TASK REQUIREMENTS -> If a line in the entries below contains "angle", copy it.

RECORD SET ->

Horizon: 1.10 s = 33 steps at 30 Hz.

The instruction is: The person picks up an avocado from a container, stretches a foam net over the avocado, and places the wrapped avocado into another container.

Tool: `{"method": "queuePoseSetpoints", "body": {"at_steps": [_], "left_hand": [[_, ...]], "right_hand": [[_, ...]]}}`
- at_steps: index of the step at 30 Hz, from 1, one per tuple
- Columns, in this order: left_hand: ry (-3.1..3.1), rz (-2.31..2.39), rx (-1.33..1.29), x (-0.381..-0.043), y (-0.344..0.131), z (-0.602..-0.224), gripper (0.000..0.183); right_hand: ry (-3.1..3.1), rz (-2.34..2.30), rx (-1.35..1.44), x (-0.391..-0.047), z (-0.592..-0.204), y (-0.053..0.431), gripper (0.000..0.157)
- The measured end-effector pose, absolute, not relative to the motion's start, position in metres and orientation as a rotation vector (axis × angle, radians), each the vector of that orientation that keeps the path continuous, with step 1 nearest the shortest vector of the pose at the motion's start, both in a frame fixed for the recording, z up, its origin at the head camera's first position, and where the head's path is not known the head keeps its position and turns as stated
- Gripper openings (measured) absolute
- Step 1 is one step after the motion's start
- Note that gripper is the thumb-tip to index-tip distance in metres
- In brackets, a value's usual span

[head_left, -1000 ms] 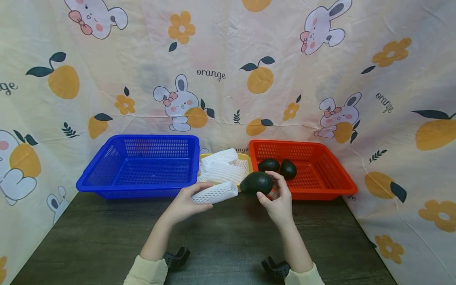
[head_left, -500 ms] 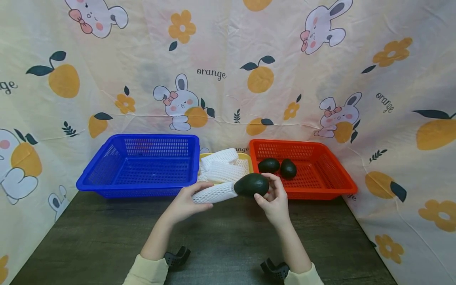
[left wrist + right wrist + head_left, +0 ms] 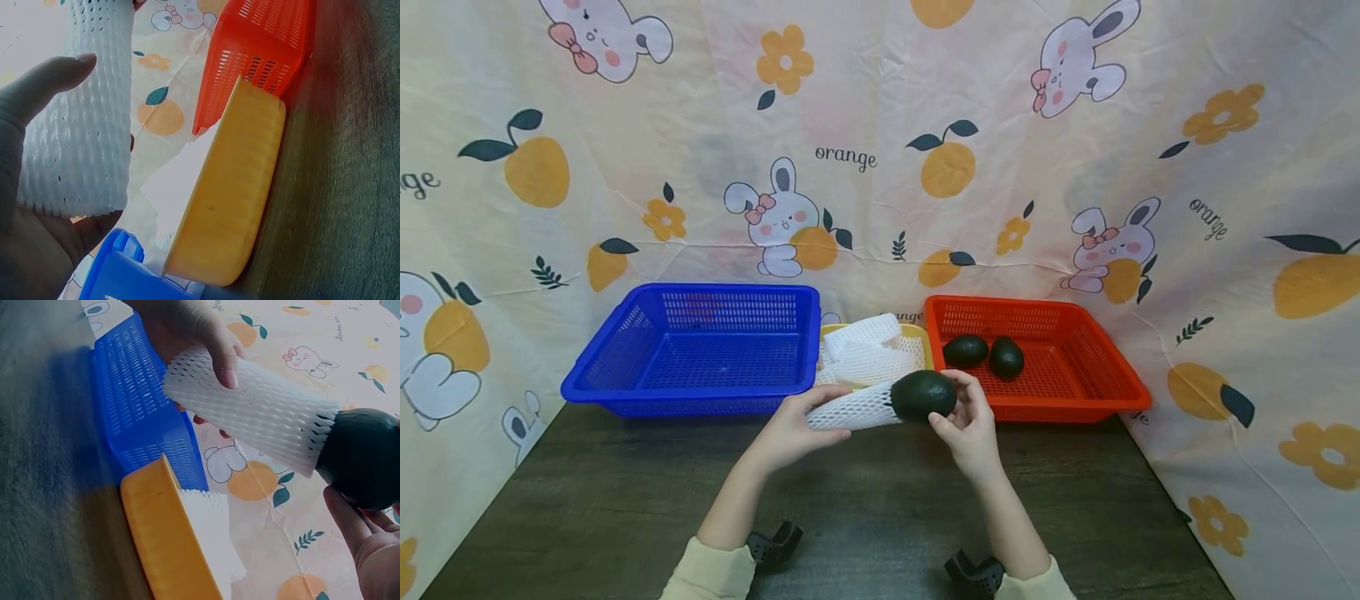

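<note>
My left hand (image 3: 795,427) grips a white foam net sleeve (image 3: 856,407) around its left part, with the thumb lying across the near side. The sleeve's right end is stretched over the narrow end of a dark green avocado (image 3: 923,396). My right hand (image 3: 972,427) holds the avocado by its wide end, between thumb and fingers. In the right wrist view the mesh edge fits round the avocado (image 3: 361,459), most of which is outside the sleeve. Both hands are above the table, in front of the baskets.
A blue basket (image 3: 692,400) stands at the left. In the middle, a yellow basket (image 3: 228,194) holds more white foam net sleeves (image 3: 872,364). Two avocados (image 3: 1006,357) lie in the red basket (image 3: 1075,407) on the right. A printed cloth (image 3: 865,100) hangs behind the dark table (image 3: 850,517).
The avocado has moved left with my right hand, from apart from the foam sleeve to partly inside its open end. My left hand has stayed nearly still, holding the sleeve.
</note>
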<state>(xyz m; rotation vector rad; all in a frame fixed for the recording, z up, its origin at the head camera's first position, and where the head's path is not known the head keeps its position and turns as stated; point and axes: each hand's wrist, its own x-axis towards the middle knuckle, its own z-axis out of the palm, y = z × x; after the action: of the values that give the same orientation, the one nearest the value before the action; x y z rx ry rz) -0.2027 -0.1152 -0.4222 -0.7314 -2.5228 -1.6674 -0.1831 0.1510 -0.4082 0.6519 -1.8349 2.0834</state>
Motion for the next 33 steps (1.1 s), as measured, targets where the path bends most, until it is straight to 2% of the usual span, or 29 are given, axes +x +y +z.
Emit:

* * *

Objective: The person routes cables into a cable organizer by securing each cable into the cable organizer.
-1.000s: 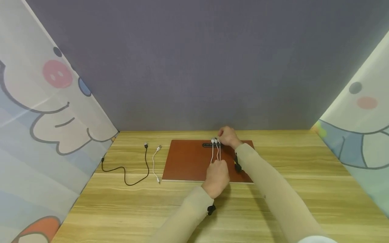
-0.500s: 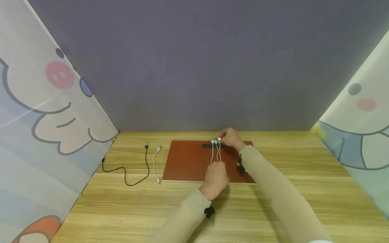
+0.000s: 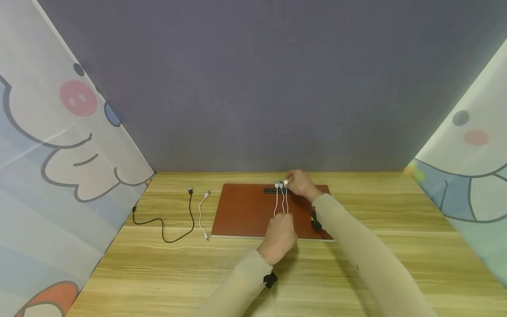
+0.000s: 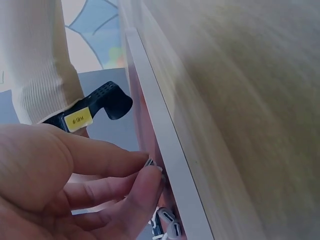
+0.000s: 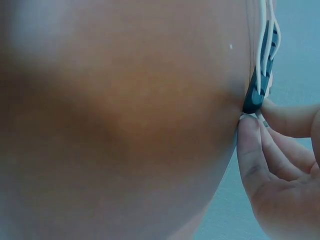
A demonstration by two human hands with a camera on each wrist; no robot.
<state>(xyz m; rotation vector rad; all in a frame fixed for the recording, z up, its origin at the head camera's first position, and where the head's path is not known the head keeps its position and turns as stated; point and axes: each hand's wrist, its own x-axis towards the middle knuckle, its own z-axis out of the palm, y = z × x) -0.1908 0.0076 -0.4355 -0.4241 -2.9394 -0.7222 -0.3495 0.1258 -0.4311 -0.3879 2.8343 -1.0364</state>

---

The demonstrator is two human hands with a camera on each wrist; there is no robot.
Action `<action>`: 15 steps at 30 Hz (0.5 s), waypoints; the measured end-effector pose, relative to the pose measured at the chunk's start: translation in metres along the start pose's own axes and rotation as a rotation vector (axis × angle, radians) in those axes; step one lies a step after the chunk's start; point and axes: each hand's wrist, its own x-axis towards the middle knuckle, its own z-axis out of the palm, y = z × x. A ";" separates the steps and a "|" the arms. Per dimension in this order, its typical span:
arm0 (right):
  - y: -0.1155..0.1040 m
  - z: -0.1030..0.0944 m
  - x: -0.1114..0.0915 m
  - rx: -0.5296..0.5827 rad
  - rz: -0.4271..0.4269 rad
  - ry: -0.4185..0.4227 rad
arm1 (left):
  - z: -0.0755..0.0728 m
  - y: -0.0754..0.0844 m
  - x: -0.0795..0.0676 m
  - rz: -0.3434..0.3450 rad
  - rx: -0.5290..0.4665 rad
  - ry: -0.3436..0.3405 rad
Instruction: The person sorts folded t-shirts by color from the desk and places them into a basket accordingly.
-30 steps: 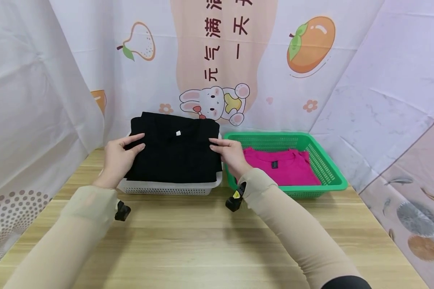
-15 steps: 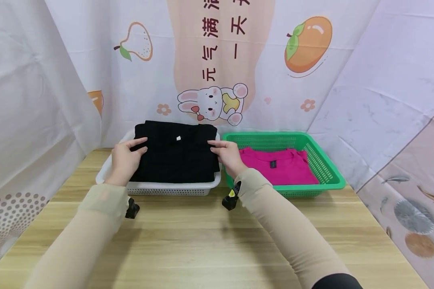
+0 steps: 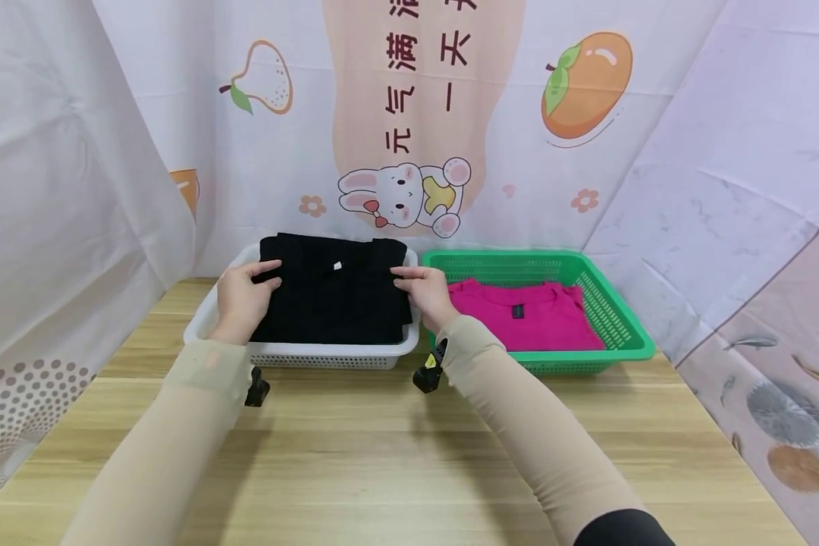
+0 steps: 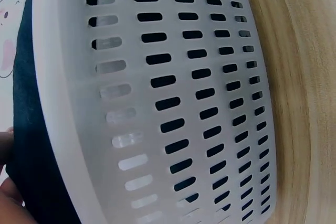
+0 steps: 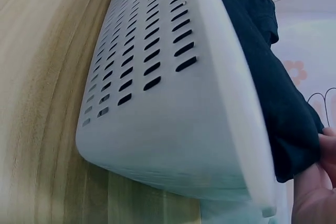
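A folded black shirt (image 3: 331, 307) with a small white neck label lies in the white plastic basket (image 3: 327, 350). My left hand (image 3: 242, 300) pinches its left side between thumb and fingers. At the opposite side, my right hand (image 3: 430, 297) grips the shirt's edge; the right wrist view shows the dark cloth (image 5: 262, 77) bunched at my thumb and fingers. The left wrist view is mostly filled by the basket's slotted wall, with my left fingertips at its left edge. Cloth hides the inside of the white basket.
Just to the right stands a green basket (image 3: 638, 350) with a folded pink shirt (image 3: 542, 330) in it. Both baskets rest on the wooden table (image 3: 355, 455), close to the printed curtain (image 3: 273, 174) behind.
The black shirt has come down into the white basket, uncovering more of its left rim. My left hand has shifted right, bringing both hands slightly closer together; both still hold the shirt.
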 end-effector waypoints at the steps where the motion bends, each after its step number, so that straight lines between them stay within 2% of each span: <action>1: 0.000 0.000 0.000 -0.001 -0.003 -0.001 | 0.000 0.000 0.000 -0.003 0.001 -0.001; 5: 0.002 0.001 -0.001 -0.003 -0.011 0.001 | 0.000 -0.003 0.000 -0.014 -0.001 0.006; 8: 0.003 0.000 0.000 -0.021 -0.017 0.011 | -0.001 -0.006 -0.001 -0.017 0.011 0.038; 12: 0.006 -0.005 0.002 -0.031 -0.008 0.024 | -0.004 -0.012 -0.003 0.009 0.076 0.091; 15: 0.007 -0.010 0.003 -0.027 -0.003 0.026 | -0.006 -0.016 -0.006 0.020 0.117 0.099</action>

RESPONSE BELOW ->
- The measured end-effector pose, absolute, not relative to the motion's start, position in metres and orientation as a rotation vector (axis × angle, radians), each the vector of that orientation that keeps the path continuous, with step 1 nearest the shortest vector of the pose at the motion's start, both in a frame fixed for the recording, z up, its origin at the head camera's first position, and where the head's path is not known the head keeps its position and turns as stated
Action `<action>`: 15 steps at 30 Hz (0.5 s), waypoints; the measured end-effector pose, relative to the pose measured at the chunk's start: translation in metres along the start pose's own axes and rotation as a rotation vector (axis × angle, radians) in those axes; step one lies a step after the chunk's start; point and axes: each hand's wrist, its own x-axis towards the middle knuckle, its own z-axis out of the palm, y = z × x. A ";" separates the steps and a "|" the arms. Per dimension in this order, its typical span:

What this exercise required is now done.